# DIRECTIONS
Copy out all of the data word for word. Omit every picture.
========
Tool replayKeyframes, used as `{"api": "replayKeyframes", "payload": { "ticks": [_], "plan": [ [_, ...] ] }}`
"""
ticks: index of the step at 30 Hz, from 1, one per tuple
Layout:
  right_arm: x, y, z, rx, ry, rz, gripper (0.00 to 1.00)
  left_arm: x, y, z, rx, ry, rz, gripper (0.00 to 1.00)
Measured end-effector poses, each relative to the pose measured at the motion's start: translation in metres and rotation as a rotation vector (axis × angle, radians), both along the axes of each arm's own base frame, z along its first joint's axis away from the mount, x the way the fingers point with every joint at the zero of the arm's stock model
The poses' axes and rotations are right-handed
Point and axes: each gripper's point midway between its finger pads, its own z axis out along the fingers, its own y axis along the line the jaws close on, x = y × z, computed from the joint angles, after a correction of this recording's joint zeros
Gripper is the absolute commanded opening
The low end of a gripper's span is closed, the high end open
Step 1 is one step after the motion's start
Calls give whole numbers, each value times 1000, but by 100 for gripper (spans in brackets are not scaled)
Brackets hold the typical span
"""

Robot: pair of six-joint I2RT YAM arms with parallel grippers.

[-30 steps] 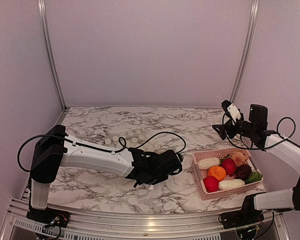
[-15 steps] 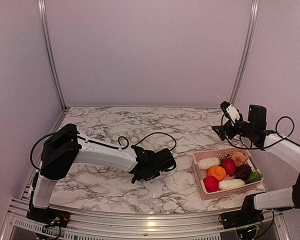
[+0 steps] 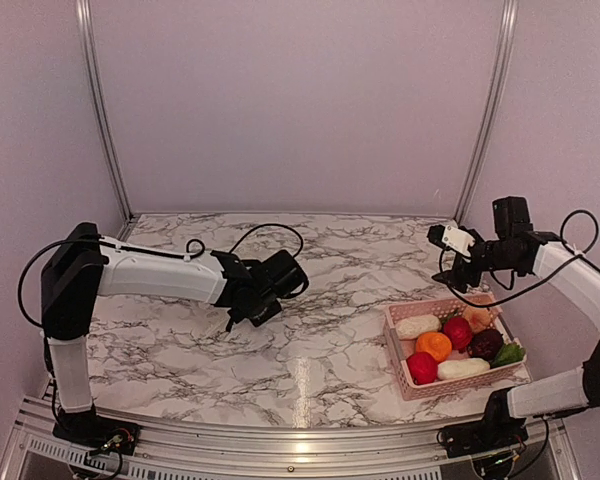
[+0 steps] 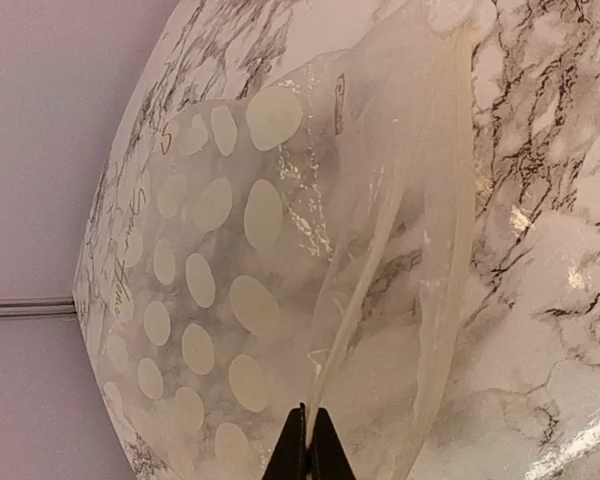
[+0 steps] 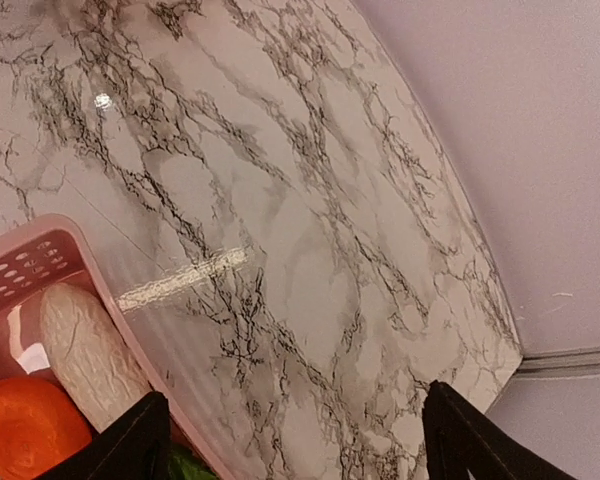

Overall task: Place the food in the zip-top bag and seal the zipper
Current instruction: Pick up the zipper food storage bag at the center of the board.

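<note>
The zip-top bag (image 4: 280, 250) carries thin cursive lettering beside its white dots, too blurred to read

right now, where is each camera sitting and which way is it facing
Top external: above and behind the bases, looking down on the marble table; both arms show.
Left wrist: on the left arm, looking along shut jaws that pinch the zip-top bag.
Right wrist: on the right arm, looking down past open jaws at table and pink basket corner.
Shared: top external and right wrist both show the basket and white oblong food.
</note>
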Motion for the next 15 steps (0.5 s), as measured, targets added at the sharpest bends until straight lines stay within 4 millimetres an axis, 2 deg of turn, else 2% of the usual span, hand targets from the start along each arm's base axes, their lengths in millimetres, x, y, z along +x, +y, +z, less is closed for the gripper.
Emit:
{"api": "replayKeyframes", "payload": {
  "ticks": [4, 9, 12, 15],
  "plan": [
    [-8, -12, -41, -156, 142, 63, 65, 9, 17, 55, -128, -41, 34, 0],
    [-13, -25, -89, -268, 343, 116, 63, 9, 40, 108, -313, -79, 66, 0],
    [-14, -28, -101, -295, 411, 136, 62, 11, 52, 115, -353, -93, 85, 0],
    [-12, -30, -104, -311, 436, 141, 56, 10, 57, 105, -351, -78, 93, 0]
  ]
}}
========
# RESPONSE BOX
Tool replayKeyframes, used as `{"api": "replayKeyframes", "payload": { "ticks": [_], "plan": [ [_, ...] ] }}`
"""
ticks: index of the step at 30 Hz, from 1, one per tuple
Layout:
  right_arm: x, y, z, rx, ry, rz, gripper (0.00 to 1.00)
  left_arm: x, y, z, rx, ry, rz, gripper (0.00 to 1.00)
Measured end-effector poses, each relative to the pose measured at the motion's start: translation in metres and rotation as a rotation vector (axis × angle, radians), both along the axes of each arm's own base frame, z along its first joint's axis away from the mount, x the way the fingers point with every joint at the zero of the arm's stock model
The poses' axes and rotations are right-handed
Point and axes: each gripper's point midway between its finger pads, its own z axis out along the fingers, its own y axis along the line the jaws close on, x = y × z, computed from the joint angles, after a correction of this recording's joint zeros
Gripper is the absolute commanded opening
The low end of a gripper's span is closed, the high end open
Step 1 is one step after the motion's start
Calls give whole numbers, each value times 1000, but by 100 for gripper (spans in brackets are not scaled)
Brackets hold the typical span
"""

Robot: pair of six-joint I2RT YAM arms with parallel grippers.

[-30 steps] 
[-15 steps] 
[+0 steps] 
[+0 steps] 
[+0 steps] 

Overall task: Place the food in the zip-top bag and seal the zipper
Current instruction: Pick up the zipper food storage bag at the center of the board.

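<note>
The zip-top bag (image 4: 280, 250) carries thin cursive lettering beside its white dots, too blurred to read

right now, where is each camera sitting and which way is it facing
Top external: above and behind the bases, looking down on the marble table; both arms show.
Left wrist: on the left arm, looking along shut jaws that pinch the zip-top bag.
Right wrist: on the right arm, looking down past open jaws at table and pink basket corner.
Shared: top external and right wrist both show the basket and white oblong food.
</note>
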Motion for the next 15 steps (0.5 s), as measured, targets added at the sharpest bends until straight lines stay within 4 millimetres an axis, 2 deg of turn, else 2% of the usual span, hand targets from the start along each arm's base axes, their lengths in millimetres, x, y, z along +x, +y, +z, less is closed for the gripper.
Emit:
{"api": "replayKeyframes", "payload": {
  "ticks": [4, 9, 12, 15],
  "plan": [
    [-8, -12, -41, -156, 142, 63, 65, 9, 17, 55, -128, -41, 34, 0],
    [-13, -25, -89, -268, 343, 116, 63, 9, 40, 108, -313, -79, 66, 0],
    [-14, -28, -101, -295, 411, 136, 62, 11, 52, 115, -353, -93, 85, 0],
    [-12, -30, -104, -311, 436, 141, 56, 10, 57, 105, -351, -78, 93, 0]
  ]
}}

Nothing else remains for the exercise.